# Problem requirements
A faithful copy is needed. Set down all of the data below exactly.

# Collected data
Start of Block

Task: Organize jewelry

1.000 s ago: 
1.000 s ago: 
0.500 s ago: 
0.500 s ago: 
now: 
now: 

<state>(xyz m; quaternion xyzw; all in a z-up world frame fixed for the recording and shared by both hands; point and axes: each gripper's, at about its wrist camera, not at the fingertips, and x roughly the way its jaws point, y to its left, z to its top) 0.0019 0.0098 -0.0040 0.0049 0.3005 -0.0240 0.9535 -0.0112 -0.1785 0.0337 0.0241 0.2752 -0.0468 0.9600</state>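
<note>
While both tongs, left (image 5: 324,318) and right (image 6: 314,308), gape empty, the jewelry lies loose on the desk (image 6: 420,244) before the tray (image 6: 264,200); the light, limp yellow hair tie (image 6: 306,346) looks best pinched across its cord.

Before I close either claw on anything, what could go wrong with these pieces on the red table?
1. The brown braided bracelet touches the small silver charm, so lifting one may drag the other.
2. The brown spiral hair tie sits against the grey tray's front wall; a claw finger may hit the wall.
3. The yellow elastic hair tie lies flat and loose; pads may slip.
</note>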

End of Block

# Task response
Task: Organize jewelry

1.000 s ago: 
1.000 s ago: 
0.500 s ago: 
0.500 s ago: 
now: 
now: 

<state>(xyz m; quaternion xyzw; all in a z-up world frame fixed for the recording and shared by both hands; point and axes: each gripper's, at about its wrist camera, not at the fingertips, and x roughly the way its jaws point, y to its left, z to its top) 0.0019 0.0098 -0.0040 0.0049 0.3005 -0.0240 0.9535 -0.0112 -0.1785 0.0337 0.0241 0.2752 -0.0468 0.9600</state>
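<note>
While both tongs, left (image 5: 324,318) and right (image 6: 314,308), gape empty, the jewelry lies loose on the desk (image 6: 420,244) before the tray (image 6: 264,200); the light, limp yellow hair tie (image 6: 306,346) looks best pinched across its cord.

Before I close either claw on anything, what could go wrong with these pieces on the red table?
1. The brown braided bracelet touches the small silver charm, so lifting one may drag the other.
2. The brown spiral hair tie sits against the grey tray's front wall; a claw finger may hit the wall.
3. The yellow elastic hair tie lies flat and loose; pads may slip.
</note>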

That wraps up the answer.